(Dataset items)
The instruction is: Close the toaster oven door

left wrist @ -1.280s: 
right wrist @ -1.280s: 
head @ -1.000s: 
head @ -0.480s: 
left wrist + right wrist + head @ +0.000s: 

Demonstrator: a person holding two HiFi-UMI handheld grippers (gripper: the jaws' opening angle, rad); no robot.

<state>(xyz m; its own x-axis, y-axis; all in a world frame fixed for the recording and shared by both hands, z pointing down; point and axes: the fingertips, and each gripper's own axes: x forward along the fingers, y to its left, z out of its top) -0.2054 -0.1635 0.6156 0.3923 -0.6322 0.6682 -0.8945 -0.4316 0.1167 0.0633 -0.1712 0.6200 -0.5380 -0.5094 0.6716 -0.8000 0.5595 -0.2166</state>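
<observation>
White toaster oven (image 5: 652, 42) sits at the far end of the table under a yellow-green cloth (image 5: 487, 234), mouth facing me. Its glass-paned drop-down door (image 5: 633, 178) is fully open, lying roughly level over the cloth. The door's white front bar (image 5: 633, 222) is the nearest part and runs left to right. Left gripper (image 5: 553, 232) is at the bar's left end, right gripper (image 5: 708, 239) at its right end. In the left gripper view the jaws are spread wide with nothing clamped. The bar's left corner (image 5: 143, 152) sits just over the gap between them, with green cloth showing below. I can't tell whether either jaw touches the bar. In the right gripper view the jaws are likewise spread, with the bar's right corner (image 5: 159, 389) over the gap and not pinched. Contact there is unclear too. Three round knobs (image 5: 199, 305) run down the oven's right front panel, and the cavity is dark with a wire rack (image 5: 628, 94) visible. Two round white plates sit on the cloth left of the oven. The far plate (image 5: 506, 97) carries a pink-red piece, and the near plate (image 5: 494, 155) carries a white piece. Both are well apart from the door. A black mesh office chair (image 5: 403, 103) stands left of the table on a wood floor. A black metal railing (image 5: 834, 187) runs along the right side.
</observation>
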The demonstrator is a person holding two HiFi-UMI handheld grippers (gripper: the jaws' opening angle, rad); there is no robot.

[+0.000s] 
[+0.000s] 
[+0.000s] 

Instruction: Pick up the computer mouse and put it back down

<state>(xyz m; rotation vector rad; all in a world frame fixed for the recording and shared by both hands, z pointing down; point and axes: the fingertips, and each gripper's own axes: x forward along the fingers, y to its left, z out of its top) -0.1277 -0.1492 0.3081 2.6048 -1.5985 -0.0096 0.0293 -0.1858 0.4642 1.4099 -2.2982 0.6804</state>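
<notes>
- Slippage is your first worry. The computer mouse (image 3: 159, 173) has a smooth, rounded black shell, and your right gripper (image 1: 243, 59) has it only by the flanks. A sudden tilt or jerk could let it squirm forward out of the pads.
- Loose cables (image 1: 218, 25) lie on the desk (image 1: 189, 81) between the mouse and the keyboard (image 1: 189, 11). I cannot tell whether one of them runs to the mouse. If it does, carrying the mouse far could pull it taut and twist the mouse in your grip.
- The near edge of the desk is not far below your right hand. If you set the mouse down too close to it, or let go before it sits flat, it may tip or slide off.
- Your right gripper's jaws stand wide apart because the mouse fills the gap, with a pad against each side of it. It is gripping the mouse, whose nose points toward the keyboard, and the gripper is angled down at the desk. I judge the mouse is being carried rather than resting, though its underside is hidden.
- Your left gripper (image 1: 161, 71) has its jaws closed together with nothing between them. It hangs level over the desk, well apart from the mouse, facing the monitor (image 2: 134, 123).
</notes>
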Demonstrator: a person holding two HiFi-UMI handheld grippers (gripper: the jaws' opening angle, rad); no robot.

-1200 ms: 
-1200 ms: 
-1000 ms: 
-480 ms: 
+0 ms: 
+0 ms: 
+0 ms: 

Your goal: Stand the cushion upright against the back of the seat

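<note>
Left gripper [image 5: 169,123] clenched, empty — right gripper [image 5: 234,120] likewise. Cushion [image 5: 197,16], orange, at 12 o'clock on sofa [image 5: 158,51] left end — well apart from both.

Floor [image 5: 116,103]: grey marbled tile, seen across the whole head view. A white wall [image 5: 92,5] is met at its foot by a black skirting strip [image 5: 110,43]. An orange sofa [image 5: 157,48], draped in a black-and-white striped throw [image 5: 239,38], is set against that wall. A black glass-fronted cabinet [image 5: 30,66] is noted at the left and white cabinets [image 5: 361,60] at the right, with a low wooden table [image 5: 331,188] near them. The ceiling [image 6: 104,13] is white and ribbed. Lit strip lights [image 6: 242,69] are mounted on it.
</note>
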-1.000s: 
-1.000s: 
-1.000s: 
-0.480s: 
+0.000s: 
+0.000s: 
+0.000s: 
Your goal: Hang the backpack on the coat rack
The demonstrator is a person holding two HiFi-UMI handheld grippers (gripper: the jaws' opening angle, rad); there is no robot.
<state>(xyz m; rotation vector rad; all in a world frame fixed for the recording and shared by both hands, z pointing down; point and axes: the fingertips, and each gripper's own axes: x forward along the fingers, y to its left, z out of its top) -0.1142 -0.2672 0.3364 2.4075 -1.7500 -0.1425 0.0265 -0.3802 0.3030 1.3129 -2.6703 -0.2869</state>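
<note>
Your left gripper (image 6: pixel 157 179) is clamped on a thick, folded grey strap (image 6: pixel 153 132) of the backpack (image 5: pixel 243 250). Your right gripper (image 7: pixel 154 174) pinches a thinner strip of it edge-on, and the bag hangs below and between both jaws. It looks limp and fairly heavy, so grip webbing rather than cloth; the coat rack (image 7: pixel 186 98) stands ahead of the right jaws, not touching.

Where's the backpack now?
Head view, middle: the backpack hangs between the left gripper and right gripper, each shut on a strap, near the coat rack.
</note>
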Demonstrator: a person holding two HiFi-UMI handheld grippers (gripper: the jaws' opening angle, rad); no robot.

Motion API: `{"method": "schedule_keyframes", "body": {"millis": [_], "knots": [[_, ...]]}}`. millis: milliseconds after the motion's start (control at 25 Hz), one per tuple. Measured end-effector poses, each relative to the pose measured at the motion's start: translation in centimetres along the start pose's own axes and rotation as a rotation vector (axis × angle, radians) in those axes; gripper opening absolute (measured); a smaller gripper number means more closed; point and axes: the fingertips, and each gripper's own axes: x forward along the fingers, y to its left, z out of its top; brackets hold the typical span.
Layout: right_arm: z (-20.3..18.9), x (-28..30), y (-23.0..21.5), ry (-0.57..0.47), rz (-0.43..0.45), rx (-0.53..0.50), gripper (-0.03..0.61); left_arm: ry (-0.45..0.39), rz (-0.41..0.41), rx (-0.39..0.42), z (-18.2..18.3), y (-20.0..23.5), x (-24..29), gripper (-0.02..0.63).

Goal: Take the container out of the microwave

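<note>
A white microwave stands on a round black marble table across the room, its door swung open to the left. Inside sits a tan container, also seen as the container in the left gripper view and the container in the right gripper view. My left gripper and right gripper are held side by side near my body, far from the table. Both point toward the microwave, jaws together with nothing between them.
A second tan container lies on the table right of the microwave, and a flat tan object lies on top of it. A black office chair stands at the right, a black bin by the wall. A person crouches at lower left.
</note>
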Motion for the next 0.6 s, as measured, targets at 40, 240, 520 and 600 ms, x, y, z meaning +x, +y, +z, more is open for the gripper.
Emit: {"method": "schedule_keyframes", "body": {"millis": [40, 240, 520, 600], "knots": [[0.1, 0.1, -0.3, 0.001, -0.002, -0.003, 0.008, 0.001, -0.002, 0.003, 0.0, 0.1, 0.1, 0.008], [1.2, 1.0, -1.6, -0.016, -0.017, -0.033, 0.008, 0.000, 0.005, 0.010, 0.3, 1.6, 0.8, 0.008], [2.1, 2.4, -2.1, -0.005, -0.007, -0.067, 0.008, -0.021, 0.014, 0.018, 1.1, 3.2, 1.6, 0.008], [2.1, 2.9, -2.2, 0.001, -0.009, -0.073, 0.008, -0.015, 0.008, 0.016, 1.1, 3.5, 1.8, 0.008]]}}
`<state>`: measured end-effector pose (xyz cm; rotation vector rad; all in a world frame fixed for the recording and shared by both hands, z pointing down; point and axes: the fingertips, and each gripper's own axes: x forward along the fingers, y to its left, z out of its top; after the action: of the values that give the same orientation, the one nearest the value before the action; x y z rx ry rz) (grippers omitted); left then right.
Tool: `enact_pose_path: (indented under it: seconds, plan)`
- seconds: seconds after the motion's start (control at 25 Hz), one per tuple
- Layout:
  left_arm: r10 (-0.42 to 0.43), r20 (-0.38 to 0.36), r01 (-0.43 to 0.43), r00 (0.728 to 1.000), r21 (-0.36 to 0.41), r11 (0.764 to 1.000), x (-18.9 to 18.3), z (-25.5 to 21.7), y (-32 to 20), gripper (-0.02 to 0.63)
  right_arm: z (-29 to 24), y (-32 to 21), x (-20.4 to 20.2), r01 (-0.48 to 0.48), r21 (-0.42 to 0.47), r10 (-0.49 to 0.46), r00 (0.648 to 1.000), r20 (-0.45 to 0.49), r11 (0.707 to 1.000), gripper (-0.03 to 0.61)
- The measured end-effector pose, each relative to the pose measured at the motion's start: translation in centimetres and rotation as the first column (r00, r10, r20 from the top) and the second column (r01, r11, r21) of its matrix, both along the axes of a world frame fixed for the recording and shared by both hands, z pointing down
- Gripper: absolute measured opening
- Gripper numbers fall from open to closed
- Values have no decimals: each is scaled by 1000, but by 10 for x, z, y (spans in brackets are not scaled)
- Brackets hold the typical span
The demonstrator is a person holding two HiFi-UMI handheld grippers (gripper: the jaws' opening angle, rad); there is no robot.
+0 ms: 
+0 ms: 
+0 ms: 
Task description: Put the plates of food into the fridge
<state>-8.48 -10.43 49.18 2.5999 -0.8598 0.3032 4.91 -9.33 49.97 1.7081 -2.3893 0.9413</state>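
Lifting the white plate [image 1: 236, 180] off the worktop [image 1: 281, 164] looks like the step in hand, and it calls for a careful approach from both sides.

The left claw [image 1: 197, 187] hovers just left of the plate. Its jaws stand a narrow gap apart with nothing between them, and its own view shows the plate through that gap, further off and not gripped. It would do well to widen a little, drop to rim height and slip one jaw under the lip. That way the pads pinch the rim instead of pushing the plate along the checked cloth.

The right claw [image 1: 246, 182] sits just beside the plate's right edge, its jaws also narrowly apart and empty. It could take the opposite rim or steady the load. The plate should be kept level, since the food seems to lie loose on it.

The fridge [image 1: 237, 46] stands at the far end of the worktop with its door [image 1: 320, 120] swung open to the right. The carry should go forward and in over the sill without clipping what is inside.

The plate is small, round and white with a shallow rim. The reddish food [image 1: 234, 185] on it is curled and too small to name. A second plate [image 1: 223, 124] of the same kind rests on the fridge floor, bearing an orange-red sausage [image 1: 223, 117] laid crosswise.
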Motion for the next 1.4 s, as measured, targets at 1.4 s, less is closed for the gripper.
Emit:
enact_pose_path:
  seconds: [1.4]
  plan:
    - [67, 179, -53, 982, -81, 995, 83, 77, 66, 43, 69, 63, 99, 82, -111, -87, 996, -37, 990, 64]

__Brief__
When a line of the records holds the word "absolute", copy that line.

__Response to this exercise__
Motion API: `{"method": "schedule_keyframes", "body": {"millis": [_], "knots": [[_, ...]]}}`. millis: milliseconds after the motion's start (control at 25 Hz), one per tuple. Measured end-effector poses, each relative to the pose measured at the motion's start: translation in centimetres along the start pose's own axes and rotation as a rotation vector (axis × angle, radians) in those axes; gripper opening absolute (measured); a smaller gripper number means more closed; point and axes: the fingertips, and each gripper's own axes: x forward along the fingers, y to its left, z out of its top; brackets hold the typical span.
- Gripper: absolute measured opening

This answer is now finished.